After finding the line with "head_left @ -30", restate it and each remaining line of the material word for word, omitting every picture.
# # # #
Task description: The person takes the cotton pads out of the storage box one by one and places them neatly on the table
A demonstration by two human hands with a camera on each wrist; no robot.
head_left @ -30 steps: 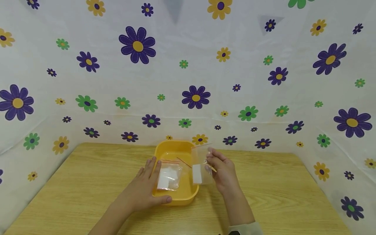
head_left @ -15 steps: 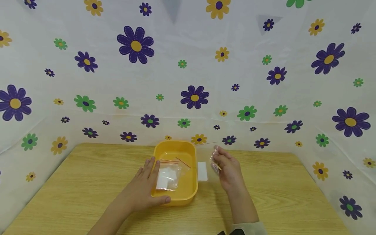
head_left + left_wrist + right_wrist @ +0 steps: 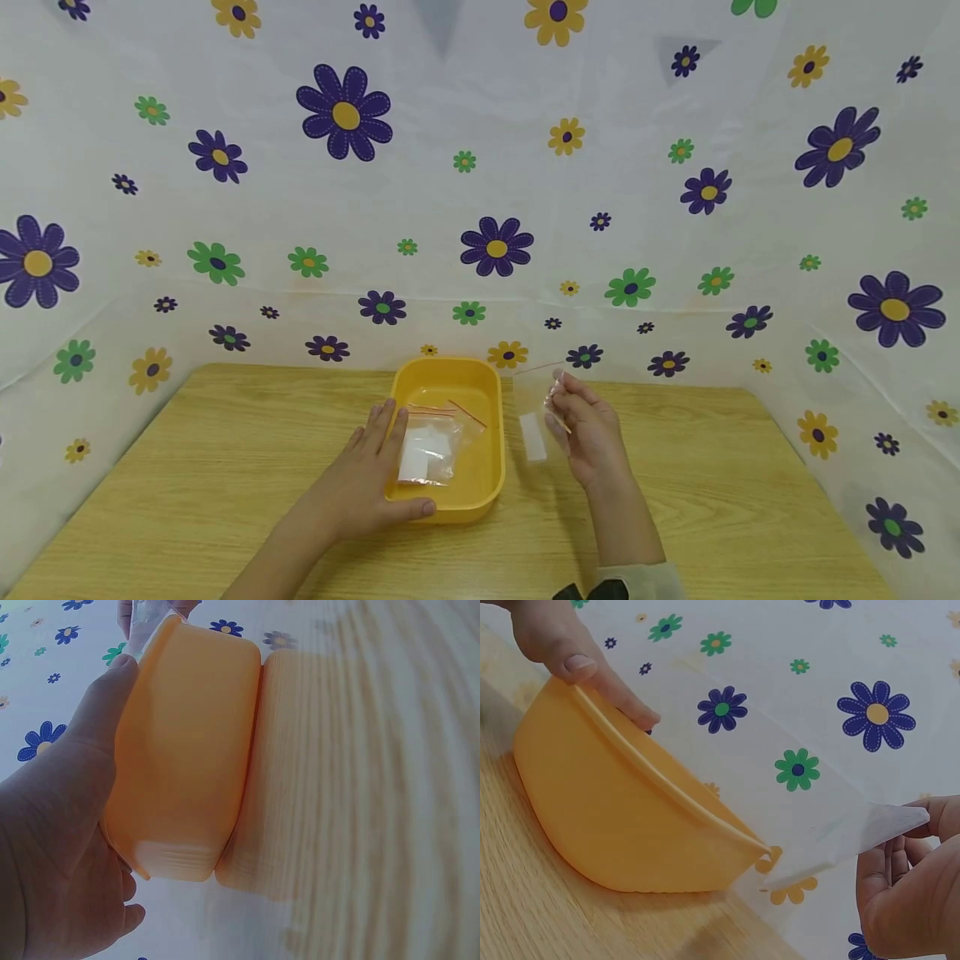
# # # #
# Answer to the exercise:
head_left @ -30 steps: 
head_left @ -15 steps: 
head_left + left_wrist + right_wrist @ +0 steps: 

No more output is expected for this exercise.